Xenarthrans were classified in the past together with the pangolins and aardvarks as the order Edentata (meaning toothless, because the members do not have front incisor teeth or molars, or have poorly-developed molars). It was subsequently realized that Edentata was polyphyletic—that it contained unrelated families and was thus invalid by cladistic standards. Aardvarks and pangolins are now placed in individual orders, and the new order Xenarthra was erected to group the remaining families (which are all related). The name Xenarthra means "strange joints", and was chosen because their vertebral joints have extra articulations and are unlike those of any other mammals. Because they lack characteristics believed to be present in the common ancestor of other known eutherian mammals, morphological evidence suggests that the Xenarthra are outside the Epitheria, which contains all other known eutherians today.
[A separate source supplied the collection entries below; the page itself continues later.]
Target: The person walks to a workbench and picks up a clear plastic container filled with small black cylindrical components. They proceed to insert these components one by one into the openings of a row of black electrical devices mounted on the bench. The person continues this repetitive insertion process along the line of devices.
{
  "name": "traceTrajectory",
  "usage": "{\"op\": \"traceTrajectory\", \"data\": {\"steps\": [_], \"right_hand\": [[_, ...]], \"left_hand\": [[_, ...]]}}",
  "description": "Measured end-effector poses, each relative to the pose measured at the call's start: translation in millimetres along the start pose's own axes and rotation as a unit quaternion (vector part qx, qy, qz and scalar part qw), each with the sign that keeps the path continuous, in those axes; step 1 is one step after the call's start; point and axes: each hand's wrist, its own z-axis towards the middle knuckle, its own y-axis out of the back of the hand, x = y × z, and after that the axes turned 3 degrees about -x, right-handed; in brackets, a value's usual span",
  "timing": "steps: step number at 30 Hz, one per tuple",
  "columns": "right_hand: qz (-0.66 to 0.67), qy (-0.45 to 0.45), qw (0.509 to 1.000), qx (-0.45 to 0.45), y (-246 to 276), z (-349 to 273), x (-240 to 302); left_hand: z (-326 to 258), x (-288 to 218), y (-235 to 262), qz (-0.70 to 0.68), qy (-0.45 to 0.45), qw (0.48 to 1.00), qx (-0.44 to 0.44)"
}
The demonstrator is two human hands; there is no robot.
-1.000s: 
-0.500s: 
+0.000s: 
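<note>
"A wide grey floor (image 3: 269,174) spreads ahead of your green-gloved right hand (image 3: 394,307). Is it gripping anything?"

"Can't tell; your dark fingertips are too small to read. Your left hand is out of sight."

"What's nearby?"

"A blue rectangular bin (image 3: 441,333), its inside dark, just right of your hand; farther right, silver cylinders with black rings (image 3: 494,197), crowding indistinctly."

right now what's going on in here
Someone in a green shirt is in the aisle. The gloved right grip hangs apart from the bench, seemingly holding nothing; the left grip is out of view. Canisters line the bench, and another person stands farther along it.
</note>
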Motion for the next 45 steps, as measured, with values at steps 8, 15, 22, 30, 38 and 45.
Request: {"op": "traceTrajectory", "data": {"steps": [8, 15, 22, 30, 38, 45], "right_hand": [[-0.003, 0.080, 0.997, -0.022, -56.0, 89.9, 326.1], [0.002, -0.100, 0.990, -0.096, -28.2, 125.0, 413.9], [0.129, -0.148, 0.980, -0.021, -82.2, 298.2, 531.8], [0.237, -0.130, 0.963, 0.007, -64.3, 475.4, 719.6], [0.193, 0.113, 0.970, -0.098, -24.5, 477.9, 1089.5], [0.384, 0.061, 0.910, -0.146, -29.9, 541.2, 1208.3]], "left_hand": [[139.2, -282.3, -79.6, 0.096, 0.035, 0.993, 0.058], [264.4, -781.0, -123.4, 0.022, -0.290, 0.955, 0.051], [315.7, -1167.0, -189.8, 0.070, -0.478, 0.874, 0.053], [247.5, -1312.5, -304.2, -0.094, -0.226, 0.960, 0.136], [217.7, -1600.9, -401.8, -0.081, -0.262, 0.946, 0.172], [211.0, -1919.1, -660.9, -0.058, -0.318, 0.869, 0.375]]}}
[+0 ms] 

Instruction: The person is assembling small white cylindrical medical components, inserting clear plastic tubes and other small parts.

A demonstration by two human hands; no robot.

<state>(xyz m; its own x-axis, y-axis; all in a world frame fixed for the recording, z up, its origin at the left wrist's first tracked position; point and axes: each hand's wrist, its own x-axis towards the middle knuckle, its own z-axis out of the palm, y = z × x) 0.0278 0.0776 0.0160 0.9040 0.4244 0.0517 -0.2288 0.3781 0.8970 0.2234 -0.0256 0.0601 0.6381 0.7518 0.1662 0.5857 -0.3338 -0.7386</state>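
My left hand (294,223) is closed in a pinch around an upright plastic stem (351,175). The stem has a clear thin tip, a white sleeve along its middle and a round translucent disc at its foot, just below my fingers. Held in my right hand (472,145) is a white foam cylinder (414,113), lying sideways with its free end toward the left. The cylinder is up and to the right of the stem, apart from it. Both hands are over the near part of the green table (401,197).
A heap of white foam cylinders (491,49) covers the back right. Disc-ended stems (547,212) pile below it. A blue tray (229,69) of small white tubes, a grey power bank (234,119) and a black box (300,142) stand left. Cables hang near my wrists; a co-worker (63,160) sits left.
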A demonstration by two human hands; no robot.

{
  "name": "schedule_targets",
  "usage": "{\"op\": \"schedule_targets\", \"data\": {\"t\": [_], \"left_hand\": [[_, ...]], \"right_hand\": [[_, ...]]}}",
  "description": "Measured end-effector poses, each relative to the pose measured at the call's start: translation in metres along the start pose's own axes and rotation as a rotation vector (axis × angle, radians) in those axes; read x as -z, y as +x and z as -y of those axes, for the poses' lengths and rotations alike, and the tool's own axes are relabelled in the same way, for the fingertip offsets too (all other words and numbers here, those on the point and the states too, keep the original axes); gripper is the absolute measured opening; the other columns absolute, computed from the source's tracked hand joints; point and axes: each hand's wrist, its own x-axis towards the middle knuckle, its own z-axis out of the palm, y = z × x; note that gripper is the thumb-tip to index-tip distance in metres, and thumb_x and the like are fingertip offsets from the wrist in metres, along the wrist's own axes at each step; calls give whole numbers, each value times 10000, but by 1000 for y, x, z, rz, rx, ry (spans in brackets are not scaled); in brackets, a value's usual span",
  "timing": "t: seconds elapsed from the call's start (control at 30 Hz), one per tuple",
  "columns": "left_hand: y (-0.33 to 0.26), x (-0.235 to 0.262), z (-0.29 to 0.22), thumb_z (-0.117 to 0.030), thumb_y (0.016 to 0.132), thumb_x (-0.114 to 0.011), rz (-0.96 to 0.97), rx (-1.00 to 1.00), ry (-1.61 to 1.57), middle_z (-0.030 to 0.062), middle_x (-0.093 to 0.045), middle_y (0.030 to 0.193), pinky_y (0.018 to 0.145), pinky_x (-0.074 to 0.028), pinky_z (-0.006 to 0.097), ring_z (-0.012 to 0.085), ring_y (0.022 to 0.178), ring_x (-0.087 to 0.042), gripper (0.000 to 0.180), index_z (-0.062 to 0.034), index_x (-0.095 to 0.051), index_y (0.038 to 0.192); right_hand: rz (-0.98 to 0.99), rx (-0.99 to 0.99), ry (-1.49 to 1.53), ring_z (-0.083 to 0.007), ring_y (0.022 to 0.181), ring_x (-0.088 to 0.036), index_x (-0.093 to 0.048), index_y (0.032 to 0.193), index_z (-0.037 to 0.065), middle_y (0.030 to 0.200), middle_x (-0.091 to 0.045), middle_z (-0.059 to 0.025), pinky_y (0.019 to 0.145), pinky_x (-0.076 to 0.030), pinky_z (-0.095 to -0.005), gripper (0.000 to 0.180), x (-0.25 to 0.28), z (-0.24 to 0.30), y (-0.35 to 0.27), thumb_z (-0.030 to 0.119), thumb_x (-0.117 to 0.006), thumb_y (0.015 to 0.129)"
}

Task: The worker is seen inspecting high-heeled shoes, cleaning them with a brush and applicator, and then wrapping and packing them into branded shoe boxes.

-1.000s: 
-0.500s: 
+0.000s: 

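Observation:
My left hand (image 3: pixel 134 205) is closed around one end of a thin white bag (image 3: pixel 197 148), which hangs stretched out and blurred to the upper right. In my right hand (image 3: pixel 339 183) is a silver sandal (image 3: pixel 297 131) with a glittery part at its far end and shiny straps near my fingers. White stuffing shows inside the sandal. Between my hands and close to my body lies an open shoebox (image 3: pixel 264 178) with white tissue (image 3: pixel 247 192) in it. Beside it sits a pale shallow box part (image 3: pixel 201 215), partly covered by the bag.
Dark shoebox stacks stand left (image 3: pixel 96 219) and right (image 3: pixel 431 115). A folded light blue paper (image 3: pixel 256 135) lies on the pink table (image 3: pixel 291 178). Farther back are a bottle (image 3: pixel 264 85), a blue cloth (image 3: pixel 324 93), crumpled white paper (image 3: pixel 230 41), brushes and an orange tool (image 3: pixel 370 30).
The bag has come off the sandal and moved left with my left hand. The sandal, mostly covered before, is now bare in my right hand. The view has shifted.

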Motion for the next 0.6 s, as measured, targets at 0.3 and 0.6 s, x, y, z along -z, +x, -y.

The morphology of xenarthrans generally suggests that the anteaters and sloths are closest together within Xenarthra, which is upheld by molecular studies. The order Xenarthra is more and more often divided into two orders: Pilosa, containing the Vermilingua (anteaters) and Folivora (sloths; previously known as Tardigrada or Phyllophaga), and the separate order Cingulata (armadillos). Xenarthra now has the rank of cohort or super-order. The Xenarthra are part of the super-cohort Atlantogenata.